Der Schaltknüppel hat schon bald ausgedient
Automatikgetriebe und vor allem Elektroautos machen den klassischen Schalthebel überflüssig – Mehr Platz im Innenraum
FELLBACH/TURIN (dpa) - Er hat einmal zum Auto gehört wie das Lenkrad und die Hupe. Doch nachdem der Schaltknauf in den letzten Jahren immer öfter dem Automatikwählhebel weichen musste, sind jetzt auch dessen Tage gezählt. Zum Abschied drehen die Designer aber noch einmal richtig auf.
In den Kindertagen des Automobils war der Schaltknüppel noch gar nicht so richtig an Bord. Zwar gab es schon früh Getriebe. Doch wer etwa beim Mercedes Simplex (ab 1902) die Gänge wechseln wollte, musste dafür in ein Gelege und Gestänge greifen, das außen am Wagen angeschlagen war. Zu groß waren die Komponenten und zu aufwendig die Mechanik, als dass alles ins Fahrzeug gepasst hätte, sagt Michael Plag aus dem Mercedes-Benz Classic Center in Fellbach bei Stuttgart.
Früher unverzichtbares Bauteil
Doch je kleiner und einfacher die Technik wurde, desto leichter schaffte es der Schaltknüppel in den Innenraum. Dort etablierte er sich in den letzten 100 Jahren als unverzichtbares Bauteil. Nicht nur, weil es für die Funktion unabdingbar war. Sondern auch für die Psyche des Fahrers, sagt Luca Borgogno, der das Design bei Automobili Pininfarina in Italien leitet. Genau wie das Lenkrad gebe ihm der Griff zum Schaltknauf das Gefühl, den Wagen oder zumindest den Motor unter Kontrolle zu haben. Und ganz nebenbei sei es eine ebenso bequeme wie coole Pose, wenn man darauf lässig die Hand ablege. Doch diese Zeiten sind bald vorbei.

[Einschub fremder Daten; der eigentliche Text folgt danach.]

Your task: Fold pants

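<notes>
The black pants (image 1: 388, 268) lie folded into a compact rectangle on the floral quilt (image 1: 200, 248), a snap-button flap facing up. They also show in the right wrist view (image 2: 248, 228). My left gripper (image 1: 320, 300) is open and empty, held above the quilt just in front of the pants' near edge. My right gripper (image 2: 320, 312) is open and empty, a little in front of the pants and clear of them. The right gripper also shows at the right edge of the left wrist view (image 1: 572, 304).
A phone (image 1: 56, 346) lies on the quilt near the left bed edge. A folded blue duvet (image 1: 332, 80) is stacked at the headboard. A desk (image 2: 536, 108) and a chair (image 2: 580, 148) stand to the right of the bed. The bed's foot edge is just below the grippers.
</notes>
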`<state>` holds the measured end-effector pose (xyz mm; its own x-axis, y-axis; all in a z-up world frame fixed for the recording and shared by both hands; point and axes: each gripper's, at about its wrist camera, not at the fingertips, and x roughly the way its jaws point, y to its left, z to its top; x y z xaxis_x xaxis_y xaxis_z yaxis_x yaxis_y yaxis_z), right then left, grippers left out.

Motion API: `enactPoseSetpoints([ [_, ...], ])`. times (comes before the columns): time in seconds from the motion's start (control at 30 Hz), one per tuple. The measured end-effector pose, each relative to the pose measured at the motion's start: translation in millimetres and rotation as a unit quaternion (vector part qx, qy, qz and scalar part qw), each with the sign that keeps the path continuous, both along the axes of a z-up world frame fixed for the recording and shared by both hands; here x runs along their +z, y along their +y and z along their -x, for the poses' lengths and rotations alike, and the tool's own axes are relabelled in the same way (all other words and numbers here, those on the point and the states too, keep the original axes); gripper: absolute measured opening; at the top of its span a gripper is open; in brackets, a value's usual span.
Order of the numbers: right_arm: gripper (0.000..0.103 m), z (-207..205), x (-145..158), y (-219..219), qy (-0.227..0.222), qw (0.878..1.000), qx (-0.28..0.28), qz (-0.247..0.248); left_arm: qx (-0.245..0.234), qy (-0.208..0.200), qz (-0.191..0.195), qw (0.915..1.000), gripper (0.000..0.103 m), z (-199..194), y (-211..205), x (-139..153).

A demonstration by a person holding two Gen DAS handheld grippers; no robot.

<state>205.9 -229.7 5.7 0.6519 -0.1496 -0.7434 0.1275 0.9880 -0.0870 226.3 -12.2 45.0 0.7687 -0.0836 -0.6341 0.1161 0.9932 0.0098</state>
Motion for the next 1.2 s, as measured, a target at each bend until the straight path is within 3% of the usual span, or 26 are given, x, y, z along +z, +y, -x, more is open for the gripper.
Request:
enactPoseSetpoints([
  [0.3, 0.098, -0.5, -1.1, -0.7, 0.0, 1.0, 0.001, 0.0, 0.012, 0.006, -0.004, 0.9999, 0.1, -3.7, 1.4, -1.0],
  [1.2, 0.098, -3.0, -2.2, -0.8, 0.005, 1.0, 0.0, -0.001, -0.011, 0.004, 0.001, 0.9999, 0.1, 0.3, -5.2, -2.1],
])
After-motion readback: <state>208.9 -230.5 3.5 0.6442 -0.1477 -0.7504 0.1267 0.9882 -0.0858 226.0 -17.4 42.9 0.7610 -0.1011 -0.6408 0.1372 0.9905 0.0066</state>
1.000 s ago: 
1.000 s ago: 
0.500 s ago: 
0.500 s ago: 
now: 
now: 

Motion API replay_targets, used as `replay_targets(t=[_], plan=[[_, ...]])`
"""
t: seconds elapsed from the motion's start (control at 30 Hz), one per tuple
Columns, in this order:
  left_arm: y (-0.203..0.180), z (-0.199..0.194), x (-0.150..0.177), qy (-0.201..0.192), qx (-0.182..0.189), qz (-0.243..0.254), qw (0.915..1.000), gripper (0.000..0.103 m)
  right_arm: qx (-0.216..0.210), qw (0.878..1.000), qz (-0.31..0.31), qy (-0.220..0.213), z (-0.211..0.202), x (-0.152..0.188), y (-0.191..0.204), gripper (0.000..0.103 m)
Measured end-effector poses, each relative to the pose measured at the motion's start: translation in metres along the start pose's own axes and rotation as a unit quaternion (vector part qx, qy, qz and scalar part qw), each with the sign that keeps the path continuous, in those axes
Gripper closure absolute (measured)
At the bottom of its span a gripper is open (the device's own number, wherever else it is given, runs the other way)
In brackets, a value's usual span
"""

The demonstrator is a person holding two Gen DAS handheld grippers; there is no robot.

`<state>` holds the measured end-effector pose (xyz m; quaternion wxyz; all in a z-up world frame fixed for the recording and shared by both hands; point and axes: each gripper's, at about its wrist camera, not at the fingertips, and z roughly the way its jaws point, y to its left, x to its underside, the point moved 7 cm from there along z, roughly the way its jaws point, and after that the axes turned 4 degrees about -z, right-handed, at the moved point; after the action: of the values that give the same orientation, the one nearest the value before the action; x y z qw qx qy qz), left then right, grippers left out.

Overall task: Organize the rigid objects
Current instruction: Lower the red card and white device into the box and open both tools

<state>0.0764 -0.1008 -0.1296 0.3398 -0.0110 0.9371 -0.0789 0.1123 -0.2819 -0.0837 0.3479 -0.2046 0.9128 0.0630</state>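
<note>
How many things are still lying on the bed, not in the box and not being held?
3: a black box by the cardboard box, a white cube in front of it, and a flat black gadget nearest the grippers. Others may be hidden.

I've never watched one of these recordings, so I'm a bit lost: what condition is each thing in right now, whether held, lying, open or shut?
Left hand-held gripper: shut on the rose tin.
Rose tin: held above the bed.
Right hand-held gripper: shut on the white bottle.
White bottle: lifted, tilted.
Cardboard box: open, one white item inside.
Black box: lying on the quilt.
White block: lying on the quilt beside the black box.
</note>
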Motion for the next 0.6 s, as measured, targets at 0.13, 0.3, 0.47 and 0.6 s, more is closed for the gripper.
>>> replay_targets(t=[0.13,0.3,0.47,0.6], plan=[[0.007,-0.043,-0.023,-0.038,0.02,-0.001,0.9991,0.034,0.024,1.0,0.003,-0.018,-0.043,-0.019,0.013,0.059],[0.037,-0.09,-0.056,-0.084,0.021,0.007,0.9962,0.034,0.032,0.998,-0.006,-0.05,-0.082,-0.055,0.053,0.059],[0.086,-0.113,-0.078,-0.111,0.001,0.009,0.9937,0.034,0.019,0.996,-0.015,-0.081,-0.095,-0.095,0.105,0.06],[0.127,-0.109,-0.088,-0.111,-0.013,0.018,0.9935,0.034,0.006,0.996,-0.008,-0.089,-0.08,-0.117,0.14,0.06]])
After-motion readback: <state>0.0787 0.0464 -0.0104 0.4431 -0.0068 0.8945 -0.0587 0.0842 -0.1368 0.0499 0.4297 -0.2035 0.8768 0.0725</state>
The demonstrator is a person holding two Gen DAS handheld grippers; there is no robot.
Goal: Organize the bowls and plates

„Denn der Schalthebel stirbt aus“, sagt Alistar Whelan, der das Interieur-Design bei Jaguar leitet. Schon seit Jahren wächst der Anteil der Automatikgetriebe. Und nun drängen auch noch die Elektroautos auf den Markt. Beide machen den klassischen Schalthebel überflüssig, erklärt Whelan. Das hat auch einen technischen Grund, sagt Borgogno. Früher musste man sehr genau wissen, in welchem Gang man war, und wollte das mit einem Blick auf den Schaltknauf erkennen. „Aber heute reicht es zu wissen, ob du in P, R, N oder D bist.“
Automatikgetriebe haben zumindest noch einen Wählhebel und bieten Designern damit eine Spielwiese, auf der man Stilblüten wie den intern „Ladyshaver“genannten Shifter bei BMW oder einen drehbaren Würfel bei Volvo findet. „Da sind manche ikonenhafte Gestaltungen entstanden, die für eine Marke so typisch sind wie der Stern auf der Haube oder die Niere im Grill“, sagt Borgogno.
Doch bei Elektroautos ist selbst das nicht mehr nötig. Schon bei ihren Automatikgetrieben setzen viele Hersteller auf möglichst kleine, geschickt versteckte Lösungen. Deshalb schiebt sich beispielsweise bei Jaguar und Land Rover ein Drehrad für die Gangwahl aus dem Mitteltunnel. Bei Mercedes ist der Schalthebel mittlerweile so klein wie der des Blinkers und ebenfalls am Lenkrad angeschlagen. Und beim Elektroauto braucht man nur einen Knopf für „D“wie Drive, „R“wie Rückwärts und „P“wie Parken, sagt Whelan.
Mehr Platz in der Mittelkonsole
Diese Knöpfe kann man überall einbauen und so erstens etwas Neues ausprobieren und zweitens Platz in der Mittelkonsole zum Beispiel für weitere Getränkehalter gewinnen, erläutert Whelan. Er verweist auf den neuen i-Pace: Im ersten Elektroauto von Jaguar gibt es dort, wo früher mal der Gangwählhebel war, nur noch drei Taster und dafür zusätzlich eine induktive Ladeschale für das Smartphone.
So sehr sich die Designer auch über die neuen Freiheiten freuen, nehmen sie doch nicht sang- und klanglos Abschied vom gewohnten Getriebewählhebel. Als wollten sie das vielleicht letzte Mal so richtig feiern, drehen sie gerade mächtig auf. Bei BMW zum Beispiel wird für den neuen Achter und die großen XModelle X5 und X7 erstmals ein Glasknauf angeboten, der auf dem Wählhebel der Automatik montiert ist. So wird der Ganghebel noch einmal zum Glanzstück im Cockpit.